Work required - Would you print the records below without changing anything?

Dataset records -
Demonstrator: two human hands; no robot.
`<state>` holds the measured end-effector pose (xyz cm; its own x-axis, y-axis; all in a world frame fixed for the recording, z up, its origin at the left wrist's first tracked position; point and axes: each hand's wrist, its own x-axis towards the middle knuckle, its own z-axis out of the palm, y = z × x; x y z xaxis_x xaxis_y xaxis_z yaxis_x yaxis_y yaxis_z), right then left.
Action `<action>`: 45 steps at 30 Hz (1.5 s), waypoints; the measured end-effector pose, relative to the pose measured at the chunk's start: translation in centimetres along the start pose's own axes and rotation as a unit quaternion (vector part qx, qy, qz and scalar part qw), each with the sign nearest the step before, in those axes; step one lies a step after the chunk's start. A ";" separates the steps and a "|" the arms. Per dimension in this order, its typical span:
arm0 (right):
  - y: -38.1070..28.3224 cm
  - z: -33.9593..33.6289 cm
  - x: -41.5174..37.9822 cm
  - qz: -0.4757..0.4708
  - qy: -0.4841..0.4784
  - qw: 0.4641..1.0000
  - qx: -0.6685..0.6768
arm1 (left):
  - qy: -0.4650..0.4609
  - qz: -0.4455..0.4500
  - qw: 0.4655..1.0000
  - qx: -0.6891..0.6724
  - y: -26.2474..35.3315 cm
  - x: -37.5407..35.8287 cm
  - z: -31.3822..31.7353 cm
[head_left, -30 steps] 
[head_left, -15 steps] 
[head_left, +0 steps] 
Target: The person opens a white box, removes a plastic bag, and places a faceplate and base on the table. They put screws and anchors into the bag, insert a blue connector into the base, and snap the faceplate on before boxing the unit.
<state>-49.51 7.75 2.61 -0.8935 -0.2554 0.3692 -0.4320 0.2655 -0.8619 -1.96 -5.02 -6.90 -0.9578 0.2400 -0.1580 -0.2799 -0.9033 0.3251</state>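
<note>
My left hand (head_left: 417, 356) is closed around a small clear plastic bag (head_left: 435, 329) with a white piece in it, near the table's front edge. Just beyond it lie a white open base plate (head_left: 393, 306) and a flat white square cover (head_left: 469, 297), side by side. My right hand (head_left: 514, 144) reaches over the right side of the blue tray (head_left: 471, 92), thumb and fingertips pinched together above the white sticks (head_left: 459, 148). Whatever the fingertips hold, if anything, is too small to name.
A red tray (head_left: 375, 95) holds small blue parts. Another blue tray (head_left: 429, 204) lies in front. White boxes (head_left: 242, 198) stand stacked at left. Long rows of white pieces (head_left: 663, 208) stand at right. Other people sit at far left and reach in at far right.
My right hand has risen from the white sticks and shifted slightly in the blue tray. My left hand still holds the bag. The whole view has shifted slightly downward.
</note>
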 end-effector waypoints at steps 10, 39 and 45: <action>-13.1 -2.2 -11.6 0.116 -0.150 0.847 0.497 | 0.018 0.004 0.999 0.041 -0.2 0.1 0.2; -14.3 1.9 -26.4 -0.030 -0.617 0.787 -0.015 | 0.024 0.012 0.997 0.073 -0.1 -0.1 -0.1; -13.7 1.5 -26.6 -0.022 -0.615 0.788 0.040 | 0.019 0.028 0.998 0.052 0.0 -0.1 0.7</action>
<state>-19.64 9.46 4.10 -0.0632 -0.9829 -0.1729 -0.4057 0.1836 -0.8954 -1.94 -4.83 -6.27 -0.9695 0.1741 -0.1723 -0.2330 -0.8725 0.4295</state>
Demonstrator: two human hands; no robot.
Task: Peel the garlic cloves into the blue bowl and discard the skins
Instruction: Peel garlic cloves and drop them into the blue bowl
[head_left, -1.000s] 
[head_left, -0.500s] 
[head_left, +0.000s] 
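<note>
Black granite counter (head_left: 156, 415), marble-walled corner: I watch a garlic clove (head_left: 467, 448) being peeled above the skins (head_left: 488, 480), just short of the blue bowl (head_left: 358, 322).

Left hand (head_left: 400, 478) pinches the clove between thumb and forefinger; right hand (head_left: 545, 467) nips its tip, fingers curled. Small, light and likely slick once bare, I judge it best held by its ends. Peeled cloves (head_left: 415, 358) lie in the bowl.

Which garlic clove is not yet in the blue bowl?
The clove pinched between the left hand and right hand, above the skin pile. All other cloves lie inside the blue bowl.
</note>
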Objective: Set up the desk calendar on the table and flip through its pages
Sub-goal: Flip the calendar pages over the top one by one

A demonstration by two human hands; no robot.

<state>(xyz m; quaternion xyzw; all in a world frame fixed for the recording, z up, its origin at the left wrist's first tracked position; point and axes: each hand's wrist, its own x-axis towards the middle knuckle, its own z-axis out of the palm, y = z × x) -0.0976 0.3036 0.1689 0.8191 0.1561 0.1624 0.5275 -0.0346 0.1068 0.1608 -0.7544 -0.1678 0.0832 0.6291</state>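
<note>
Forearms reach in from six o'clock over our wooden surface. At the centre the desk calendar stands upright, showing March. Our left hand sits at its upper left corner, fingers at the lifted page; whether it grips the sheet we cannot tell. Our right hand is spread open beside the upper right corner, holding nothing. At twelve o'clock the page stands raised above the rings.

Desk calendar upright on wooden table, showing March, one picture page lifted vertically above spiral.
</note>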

Response to the task -
Demonstrator: two human hands; no robot.
`<state>` holds the measured end-effector pose (xyz cm; its own x-axis, y-axis; all in a world frame fixed for the recording, z up, its origin at the left wrist's first tracked position; point and axes: each hand's wrist, its own x-axis towards the middle knuckle, its own z-axis out of the palm, y = z × x; x y z xaxis_x xaxis_y xaxis_z yaxis_x yaxis_y yaxis_z), right then left.
Action `<action>`: 45 steps at 30 Hz (1.5 s), waypoints; the measured end-effector pose, relative to the pose measured at the chunk's start: translation in centimetres along the start pose's own axes and rotation as a unit quaternion (vector part qx, qy, qz and scalar part qw), each with the sign nearest the step before, in those axes; step one lies a step after the chunk's start. A ";" separates the steps and a "|" the arms. Per dimension in this order, its typical span:
arm0 (right):
  - y: -38.1070..28.3224 cm
  - z: -33.9593..33.6289 cm
  - x: -41.5174..37.9822 cm
  - qz: -0.4757..0.4708
  - qy: -0.4841..0.4784
  - qw: 0.4641..1.0000
  - qx: -0.6685..0.6768
arm1 (left):
  - qy: -0.4650..0.4609
  - qz: -0.4455..0.4500
  - qw: 0.4655..1.0000
  - qx: -0.6891..0.6724
  - y: -26.2474..35.3315 cm
  - x: -37.5407..35.8287 cm
  - z: -31.3822..31.7353 cm
[head_left, -30 steps] 
[head_left, -15 steps] 
[head_left, +0 steps] 
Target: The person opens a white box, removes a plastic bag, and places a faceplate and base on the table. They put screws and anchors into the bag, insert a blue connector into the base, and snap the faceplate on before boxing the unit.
<state>-49.51 7.75 2.61 -0.8935 -0.2554 0.3692 -0.4320 0.2655 -0.8619 -1.96 -5.02 -6.90 -0.9578 0.2400 -0.1580 -0.2799 -0.9033 0.3251</state>
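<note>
My left hand (head_left: 417, 356) is closed around a small clear plastic bag (head_left: 435, 329) with a white piece in it, near the table's front edge. Just beyond it lie a white open base plate (head_left: 393, 306) and a flat white square cover (head_left: 469, 297), side by side. My right hand (head_left: 514, 144) reaches over the right side of the blue tray (head_left: 471, 92), thumb and fingertips pinched together above the white sticks (head_left: 459, 148). Whatever the fingertips hold, if anything, is too small to name.
A red tray (head_left: 375, 95) holds small blue parts. Another blue tray (head_left: 429, 204) lies in front. White boxes (head_left: 242, 198) stand stacked at left. Long rows of white pieces (head_left: 663, 208) stand at right. Other people sit at far left and reach in at far right.
My right hand has risen from the white sticks and shifted slightly in the blue tray. My left hand still holds the bag. The whole view has shifted slightly downward.
</note>
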 end-effector waypoints at steps 10, 39 and 45: <action>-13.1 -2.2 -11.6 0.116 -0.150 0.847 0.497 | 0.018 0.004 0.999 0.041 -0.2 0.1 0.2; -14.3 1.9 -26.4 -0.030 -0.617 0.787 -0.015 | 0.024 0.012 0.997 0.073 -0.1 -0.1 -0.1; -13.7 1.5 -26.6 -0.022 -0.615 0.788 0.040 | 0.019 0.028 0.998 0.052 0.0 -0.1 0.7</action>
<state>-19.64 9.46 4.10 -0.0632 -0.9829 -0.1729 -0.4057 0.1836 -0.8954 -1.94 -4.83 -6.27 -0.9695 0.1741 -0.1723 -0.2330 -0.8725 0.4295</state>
Demonstrator: two human hands; no robot.
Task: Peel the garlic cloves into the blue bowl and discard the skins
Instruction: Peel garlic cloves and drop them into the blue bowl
[head_left, -1.000s] 
[head_left, -0.500s] 
[head_left, +0.000s] 
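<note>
Black granite counter (head_left: 156, 415), marble-walled corner: I watch a garlic clove (head_left: 467, 448) being peeled above the skins (head_left: 488, 480), just short of the blue bowl (head_left: 358, 322).

Left hand (head_left: 400, 478) pinches the clove between thumb and forefinger; right hand (head_left: 545, 467) nips its tip, fingers curled. Small, light and likely slick once bare, I judge it best held by its ends. Peeled cloves (head_left: 415, 358) lie in the bowl.

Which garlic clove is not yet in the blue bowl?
The clove pinched between the left hand and right hand, above the skin pile. All other cloves lie inside the blue bowl.
</note>
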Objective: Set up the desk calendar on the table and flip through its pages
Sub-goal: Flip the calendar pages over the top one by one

A demonstration by two human hands; no robot.

<state>(xyz m; quaternion xyzw; all in a world frame fixed for the recording, z up, its origin at the left wrist's first tracked position; point and axes: each hand's wrist, its own x-axis towards the middle knuckle, its own z-axis out of the palm, y = z × x) -0.0976 0.3036 0.1689 0.8191 0.1561 0.1624 0.5275 -0.0346 0.1068 0.1608 -0.7544 -0.1678 0.0832 0.6291</state>
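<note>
Forearms reach in from six o'clock over our wooden surface. At the centre the desk calendar stands upright, showing March. Our left hand sits at its upper left corner, fingers at the lifted page; whether it grips the sheet we cannot tell. Our right hand is spread open beside the upper right corner, holding nothing. At twelve o'clock the page stands raised above the rings.

Desk calendar upright on wooden table, showing March, one picture page lifted vertically above spiral.
</note>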

The output contains the complete answer to the exercise.